■ **PROBLEM TO SOLVE**:
Print nothing except the lines of the listing below from the line with "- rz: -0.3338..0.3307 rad" to the line with "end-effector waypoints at", each exactly as written, both ends included.

■ **DATA PROVIDED**:
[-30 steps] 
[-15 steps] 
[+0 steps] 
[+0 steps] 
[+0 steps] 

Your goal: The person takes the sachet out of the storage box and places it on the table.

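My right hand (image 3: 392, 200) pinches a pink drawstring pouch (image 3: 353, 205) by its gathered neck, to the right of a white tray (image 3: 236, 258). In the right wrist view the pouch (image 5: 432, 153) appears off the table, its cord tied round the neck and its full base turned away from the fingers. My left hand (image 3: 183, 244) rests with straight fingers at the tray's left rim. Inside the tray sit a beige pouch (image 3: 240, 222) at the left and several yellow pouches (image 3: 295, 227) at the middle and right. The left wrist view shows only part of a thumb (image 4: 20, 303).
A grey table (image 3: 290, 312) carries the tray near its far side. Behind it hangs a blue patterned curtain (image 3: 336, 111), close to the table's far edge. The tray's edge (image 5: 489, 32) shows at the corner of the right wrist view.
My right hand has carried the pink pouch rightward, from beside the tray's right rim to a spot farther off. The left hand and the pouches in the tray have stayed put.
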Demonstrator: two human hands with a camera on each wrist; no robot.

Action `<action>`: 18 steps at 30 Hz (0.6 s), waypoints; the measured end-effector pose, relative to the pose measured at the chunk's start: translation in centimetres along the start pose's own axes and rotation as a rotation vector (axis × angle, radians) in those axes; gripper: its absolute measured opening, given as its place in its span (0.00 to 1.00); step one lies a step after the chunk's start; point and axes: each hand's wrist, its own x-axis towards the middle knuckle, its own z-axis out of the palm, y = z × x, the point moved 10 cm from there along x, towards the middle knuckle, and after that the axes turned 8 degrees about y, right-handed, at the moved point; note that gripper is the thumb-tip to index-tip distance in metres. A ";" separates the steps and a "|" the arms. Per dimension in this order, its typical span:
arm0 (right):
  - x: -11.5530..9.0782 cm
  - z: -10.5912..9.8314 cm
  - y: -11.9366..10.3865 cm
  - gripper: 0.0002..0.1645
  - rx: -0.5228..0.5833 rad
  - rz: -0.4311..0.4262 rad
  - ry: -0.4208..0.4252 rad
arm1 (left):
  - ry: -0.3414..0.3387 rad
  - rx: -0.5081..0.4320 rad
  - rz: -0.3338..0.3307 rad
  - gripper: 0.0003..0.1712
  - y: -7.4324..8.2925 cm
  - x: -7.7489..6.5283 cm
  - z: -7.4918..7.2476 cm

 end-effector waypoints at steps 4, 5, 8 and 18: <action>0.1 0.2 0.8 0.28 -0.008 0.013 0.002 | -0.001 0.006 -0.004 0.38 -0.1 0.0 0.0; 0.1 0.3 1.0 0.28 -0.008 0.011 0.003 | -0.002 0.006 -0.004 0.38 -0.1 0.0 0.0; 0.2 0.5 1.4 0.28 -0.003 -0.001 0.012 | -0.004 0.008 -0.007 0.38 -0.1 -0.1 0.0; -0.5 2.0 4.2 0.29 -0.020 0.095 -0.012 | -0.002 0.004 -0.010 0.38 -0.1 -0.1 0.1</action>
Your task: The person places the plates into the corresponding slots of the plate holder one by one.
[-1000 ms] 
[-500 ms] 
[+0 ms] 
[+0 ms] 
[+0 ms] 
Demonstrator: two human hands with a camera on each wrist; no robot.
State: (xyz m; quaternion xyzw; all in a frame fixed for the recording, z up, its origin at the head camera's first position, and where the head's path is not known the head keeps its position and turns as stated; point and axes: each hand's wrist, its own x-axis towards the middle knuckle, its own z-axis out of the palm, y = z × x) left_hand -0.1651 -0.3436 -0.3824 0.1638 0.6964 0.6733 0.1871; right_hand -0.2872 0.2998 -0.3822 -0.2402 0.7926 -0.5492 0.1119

■ **ANSWER FOR THIS EXERCISE**:
  - rz: -0.3338..0.3307 rad
  - gripper: 0.0003..0.1712
  - y: -7.4324..8.2925 cm
  - x: -7.7489..6.5283 cm
  - z: -7.4918..7.2476 cm

 end-effector waypoints at steps 4, 5, 8 and 18: <action>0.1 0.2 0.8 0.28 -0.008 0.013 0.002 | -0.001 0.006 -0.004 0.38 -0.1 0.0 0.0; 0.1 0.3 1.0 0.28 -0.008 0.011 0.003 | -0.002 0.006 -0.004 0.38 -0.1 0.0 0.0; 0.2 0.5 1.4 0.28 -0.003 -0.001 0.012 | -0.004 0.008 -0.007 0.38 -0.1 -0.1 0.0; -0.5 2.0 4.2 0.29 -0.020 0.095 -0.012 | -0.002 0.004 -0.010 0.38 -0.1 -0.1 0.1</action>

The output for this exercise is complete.